The config keys worth knowing

You rarely need to touch the networking keys — Falix set those. But a few keys explain how crossplay behaves, and you'll meet them in every Geyser tutorial:

Key Where What it controls
remote.auth-type Geyser config.yml How the server authenticates translated players. With Floodgate installed this is floodgate; the alternatives are online (needs a Java account) and offline
bedrock.port Geyser config.yml The UDP port Bedrock clients connect to — already set to your extra allocation, so leave it
username-prefix Floodgate config.yml A prefix stuck on Bedrock usernames so they never clash with a Java player's name. A dot (.) by default; many servers set it to nothing
player-link Floodgate config.yml Whether Bedrock and Java accounts can be linked (see below), and whether linking is required

After editing any of these in the File Manager, restart the server (or run /geyser reload) to apply.

⚠️ Heads up: Everything past these keys — supported Minecraft versions, packet-level options, extension APIs — changes with almost every release. Don't copy old config blocks off a forum. The current, version-matched reference is Geyser's own site: geysermc.org. Treat it as the source of truth.

Linked accounts

A Bedrock player and a Java player are, to the server, two different people — different UUIDs, different inventories, different everything.

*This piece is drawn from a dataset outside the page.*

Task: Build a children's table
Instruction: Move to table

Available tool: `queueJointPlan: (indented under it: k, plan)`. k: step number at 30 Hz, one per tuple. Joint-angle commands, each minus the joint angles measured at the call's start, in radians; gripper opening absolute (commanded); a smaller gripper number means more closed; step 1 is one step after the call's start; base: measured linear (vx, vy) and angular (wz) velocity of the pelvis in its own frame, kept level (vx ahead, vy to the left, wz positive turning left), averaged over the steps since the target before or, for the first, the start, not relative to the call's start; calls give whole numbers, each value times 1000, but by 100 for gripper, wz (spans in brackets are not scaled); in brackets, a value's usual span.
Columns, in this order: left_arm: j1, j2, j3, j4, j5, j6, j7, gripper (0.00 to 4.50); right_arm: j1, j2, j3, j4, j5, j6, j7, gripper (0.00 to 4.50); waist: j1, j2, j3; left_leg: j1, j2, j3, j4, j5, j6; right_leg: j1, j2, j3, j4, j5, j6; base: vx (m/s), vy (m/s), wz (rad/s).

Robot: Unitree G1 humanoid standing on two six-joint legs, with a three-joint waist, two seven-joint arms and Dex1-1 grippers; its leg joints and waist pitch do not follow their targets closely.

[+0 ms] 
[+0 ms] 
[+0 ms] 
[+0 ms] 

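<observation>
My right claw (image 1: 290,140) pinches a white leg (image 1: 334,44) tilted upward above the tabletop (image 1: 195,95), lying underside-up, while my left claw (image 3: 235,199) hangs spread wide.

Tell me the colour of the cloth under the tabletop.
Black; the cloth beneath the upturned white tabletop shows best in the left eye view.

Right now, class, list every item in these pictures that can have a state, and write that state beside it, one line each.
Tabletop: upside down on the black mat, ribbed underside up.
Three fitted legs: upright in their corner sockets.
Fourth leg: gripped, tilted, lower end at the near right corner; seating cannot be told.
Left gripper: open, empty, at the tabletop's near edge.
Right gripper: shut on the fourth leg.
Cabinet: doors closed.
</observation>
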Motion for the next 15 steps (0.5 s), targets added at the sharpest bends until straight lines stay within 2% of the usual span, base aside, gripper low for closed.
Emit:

Account linking ties them together: link your Bedrock account to your Java account once, and you're the same player, with the same builds and balance, whichever edition you log in from.

There are two flavors, and they're a Floodgate feature:

  • Global linking — the player links through Geyser's hosted service and their link works on any server that has it enabled. This is the easy, recommended path for most servers.
  • Local linking — the server stores links itself (usually in a small database), so links only apply here. More setup; pick it only if you have a reason.

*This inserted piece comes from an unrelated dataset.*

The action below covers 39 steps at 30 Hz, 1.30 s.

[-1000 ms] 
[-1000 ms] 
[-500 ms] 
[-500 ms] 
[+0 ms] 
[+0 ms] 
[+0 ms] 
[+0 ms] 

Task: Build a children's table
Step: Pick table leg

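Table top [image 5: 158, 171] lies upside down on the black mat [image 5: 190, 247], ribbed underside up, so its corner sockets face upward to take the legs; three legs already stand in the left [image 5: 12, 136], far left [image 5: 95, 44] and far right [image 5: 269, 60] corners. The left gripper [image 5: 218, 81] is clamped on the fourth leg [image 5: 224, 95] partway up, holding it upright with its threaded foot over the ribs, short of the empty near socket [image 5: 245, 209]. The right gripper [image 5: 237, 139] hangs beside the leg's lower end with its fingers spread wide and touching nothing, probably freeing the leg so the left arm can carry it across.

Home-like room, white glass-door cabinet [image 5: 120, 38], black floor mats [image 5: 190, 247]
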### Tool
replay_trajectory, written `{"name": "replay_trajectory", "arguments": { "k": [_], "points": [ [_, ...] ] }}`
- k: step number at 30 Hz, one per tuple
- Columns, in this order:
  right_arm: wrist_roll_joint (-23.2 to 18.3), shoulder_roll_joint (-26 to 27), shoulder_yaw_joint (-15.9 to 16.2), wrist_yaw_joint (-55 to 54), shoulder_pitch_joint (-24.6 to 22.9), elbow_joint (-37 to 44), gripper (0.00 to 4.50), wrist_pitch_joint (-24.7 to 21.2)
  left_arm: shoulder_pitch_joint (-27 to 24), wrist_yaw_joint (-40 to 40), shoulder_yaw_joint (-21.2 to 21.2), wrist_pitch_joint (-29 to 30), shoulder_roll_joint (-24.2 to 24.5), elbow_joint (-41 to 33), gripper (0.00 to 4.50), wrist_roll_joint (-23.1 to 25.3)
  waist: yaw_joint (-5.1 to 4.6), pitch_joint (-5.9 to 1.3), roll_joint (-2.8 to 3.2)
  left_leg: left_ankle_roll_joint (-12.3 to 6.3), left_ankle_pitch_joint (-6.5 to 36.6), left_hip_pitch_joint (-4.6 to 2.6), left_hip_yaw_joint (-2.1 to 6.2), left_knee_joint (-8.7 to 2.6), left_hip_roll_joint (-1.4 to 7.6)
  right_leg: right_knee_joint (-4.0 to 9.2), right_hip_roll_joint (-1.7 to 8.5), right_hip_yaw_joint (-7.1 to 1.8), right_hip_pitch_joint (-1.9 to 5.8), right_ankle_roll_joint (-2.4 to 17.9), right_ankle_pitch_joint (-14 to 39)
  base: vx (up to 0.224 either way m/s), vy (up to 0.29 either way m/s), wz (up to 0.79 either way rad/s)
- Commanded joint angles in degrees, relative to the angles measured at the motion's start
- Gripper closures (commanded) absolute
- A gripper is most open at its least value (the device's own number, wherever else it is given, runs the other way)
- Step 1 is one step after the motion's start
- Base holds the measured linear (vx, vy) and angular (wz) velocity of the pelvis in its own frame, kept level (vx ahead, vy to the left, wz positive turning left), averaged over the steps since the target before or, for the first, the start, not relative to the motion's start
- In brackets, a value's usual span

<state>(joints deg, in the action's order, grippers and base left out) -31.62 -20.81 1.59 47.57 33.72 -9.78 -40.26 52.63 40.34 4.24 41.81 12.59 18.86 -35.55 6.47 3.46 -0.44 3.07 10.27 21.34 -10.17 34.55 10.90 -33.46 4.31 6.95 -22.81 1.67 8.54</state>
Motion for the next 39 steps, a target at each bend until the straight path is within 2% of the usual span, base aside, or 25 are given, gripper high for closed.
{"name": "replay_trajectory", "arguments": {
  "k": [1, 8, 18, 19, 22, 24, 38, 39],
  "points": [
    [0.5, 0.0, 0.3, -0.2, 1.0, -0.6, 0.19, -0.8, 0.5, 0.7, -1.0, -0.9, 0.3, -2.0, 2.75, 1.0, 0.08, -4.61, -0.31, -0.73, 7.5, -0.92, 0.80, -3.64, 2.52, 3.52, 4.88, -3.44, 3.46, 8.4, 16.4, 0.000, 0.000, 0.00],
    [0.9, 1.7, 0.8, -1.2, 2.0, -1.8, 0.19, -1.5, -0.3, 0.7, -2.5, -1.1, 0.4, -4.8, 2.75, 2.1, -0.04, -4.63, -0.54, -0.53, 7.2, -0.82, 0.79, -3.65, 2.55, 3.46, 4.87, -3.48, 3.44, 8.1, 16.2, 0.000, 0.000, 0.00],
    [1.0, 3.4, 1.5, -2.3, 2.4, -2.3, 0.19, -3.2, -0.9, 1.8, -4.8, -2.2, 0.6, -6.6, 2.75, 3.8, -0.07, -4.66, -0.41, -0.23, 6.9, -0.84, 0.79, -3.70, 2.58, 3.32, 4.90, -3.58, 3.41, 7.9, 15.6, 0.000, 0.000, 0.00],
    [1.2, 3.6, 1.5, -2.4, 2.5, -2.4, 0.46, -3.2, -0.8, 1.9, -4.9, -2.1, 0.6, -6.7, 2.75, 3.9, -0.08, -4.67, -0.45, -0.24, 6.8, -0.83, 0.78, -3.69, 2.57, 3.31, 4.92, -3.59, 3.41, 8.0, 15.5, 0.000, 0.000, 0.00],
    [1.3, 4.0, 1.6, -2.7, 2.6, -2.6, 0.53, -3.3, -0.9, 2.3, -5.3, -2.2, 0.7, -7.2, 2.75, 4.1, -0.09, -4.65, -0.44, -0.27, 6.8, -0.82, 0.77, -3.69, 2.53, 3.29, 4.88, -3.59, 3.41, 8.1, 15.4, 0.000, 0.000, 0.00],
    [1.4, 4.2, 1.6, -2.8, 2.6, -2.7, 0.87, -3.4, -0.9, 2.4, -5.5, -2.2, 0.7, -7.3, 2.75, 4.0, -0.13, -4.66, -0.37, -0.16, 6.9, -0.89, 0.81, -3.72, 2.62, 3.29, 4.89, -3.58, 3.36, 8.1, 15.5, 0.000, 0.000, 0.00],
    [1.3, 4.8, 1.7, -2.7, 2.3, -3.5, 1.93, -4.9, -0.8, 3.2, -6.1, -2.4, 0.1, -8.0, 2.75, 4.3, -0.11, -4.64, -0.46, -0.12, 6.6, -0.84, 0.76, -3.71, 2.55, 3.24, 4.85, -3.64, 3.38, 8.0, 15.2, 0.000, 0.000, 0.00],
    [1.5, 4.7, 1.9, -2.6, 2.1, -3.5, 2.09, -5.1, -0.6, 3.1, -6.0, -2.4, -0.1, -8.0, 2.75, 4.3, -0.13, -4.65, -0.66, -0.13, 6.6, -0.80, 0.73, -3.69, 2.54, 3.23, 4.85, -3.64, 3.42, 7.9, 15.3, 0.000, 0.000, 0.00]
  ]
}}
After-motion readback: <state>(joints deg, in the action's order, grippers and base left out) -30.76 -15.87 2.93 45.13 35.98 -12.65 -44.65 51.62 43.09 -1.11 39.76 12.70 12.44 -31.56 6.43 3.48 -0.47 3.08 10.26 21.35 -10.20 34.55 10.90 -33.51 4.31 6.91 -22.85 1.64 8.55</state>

The player-facing command is /linkaccount. Because the exact steps and storage options shift over time, follow the current linking guide on geysermc.org rather than a fixed recipe here.

Skins mostly take care of themselves — Geyser translates a Bedrock player's skin onto their Java-side character automatically. When a skin looks off, it's nearly always a version or cache issue on Geyser's end, and its docs cover it.

Verify it works

  1. Start the server and watch the Console for the Done (…) line, then for Geyser and Floodgate reporting they enabled.
  2. Have a Java player join the normal way (name or address) — that proves the base server is healthy.
  3. Have a Bedrock player add your address and the extra UDP port in the separate fields and connect. If they get in and appear in the player list (with the prefix, if you kept one), crossplay is live.

Troubleshooting

  • Bedrock player can't connect at all — almost always the port. They must use the extra UDP port from the Network page, not your Java port, entered in the separate address/port fields.
  • "You must be logged in with a Java account" — Floodgate isn't doing its job. Check remote.auth-type is floodgate in Geyser's config and that Floodgate actually loaded (look for it in /plugins and in the console).
  • Two players with the same name / a name collision — that's what username-prefix prevents; if you set it to empty, a Bedrock player whose name matches a Java player's can conflict.
  • Bedrock world looks "wrong" — expected. It's a translated Java world; inventory, crafting, and some UI are Java-flavored. See the crossplay guide's honest limits.
  • Anything version-specific or skin-related — check geysermc.org; these are the parts that drift.